**Exercise goal:**
From the material below, copy every line in which the word "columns" occurs.

**Information shown:**
Start of Block

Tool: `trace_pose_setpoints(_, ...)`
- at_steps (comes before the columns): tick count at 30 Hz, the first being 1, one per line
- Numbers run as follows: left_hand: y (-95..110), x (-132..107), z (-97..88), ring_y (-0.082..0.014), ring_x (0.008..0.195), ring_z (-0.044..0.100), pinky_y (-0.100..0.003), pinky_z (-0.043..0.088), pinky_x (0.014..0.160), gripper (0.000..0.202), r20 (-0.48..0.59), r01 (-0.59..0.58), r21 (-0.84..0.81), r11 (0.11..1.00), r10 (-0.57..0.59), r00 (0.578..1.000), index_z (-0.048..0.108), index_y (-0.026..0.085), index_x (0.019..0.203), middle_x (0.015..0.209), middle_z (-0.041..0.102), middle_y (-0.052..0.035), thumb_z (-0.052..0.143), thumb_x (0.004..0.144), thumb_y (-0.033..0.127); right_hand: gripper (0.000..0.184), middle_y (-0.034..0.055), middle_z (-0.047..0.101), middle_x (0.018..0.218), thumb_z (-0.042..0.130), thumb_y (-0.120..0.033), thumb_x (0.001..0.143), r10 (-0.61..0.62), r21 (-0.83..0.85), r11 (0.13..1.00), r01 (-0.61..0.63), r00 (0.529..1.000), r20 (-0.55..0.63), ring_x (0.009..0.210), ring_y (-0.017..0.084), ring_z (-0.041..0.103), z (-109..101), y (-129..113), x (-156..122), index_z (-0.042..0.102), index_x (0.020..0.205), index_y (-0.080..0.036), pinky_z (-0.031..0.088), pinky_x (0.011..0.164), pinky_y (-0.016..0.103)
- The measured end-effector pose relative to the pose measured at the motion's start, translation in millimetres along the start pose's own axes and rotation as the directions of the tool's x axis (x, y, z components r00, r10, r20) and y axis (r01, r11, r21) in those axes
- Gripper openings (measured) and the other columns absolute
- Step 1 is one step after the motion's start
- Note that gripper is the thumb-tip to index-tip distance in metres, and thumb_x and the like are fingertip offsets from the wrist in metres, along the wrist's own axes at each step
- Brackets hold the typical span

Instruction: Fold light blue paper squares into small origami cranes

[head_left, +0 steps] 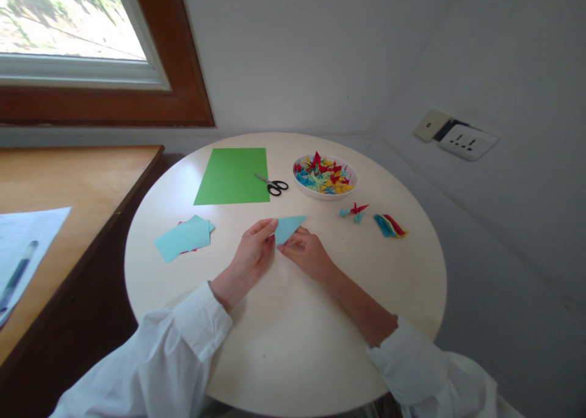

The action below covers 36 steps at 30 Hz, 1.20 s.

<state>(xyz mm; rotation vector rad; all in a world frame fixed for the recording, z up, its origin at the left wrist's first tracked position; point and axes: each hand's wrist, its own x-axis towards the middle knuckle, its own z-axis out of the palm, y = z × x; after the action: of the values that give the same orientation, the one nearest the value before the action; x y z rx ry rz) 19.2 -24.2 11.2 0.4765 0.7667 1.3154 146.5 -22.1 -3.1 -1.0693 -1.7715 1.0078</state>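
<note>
A light blue sheet of origami paper (288, 227), folded to a triangle, is held up just above the round white table (293, 345). My left hand (255, 247) pinches its left edge, thumb on the near face. At the lower right edge, my right hand (307, 252) grips the same paper between thumb and fingers. Some fingertips are hidden behind the paper. Left of my hands lies a small stack of light blue paper sheets (185, 237), with bits of red showing beneath.
Beyond my hands lie a green sheet (233, 177) and black-handled scissors (274, 187). A white bowl (315, 194) holds many colourful paper cranes. Loose cranes (359, 209) and a fan of coloured paper pieces (389, 226) lie right. A wooden desk (82, 180) stands left.
</note>
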Motion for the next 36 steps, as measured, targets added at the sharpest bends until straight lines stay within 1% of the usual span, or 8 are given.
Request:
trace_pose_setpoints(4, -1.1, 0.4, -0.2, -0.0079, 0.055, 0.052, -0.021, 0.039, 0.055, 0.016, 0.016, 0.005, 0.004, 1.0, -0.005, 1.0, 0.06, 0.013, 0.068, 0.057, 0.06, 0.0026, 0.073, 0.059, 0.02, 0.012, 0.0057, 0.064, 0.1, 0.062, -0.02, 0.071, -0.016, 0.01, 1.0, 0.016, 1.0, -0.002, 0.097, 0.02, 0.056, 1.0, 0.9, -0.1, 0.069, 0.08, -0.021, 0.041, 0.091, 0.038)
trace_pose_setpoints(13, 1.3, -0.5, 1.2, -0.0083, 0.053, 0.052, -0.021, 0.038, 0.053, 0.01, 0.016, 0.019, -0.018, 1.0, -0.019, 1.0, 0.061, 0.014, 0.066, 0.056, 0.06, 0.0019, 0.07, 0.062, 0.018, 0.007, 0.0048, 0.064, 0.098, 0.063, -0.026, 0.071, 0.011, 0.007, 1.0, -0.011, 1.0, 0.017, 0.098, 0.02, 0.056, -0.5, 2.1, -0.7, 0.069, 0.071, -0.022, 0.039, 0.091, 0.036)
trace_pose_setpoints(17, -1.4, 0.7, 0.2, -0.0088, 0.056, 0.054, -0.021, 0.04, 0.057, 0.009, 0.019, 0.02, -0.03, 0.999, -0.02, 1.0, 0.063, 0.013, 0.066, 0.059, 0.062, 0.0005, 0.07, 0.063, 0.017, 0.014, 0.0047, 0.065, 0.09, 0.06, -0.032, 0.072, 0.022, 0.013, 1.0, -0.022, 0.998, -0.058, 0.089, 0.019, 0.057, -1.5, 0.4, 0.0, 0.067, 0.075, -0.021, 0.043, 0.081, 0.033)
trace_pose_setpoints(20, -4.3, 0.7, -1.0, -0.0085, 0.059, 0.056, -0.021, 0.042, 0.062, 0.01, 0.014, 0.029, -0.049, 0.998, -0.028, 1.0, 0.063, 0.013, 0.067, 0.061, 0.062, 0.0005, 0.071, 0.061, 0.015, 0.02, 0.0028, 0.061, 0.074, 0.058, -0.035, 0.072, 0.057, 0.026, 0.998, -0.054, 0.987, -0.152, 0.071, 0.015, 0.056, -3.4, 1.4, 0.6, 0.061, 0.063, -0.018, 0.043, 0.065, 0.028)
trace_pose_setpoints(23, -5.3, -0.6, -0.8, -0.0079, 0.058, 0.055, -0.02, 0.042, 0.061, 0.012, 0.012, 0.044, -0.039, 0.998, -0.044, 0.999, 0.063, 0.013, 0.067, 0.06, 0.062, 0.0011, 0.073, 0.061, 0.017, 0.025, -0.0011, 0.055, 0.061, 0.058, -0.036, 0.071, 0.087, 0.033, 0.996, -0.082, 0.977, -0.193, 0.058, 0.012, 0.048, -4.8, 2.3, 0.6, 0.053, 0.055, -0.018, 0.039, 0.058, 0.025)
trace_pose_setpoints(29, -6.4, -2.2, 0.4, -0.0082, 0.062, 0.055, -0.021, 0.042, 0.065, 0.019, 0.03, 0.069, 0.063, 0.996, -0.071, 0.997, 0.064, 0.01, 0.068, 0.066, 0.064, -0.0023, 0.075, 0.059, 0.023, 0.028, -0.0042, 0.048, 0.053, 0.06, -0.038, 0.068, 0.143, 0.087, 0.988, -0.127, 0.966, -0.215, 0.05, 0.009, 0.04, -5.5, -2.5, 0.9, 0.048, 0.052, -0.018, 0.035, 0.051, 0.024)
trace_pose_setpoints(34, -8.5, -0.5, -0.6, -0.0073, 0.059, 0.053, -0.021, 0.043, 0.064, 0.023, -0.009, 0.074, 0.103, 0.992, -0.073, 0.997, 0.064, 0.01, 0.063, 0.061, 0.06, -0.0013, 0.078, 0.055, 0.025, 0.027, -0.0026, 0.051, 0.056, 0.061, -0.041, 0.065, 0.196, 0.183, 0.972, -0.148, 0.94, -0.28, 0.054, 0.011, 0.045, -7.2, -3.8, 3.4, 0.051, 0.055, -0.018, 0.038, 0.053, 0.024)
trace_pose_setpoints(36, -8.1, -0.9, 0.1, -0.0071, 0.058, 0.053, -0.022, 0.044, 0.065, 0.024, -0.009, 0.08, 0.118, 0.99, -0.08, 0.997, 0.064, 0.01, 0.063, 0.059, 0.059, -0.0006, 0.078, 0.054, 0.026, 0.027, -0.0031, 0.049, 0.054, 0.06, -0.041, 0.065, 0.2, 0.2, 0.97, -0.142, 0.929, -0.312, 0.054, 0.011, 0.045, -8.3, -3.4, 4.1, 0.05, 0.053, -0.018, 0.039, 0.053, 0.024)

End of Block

**Response to the exercise:**
- at_steps (comes before the columns): tick count at 30 Hz, the first being 1, one per line
- Gripper openings (measured) and the other columns absolute

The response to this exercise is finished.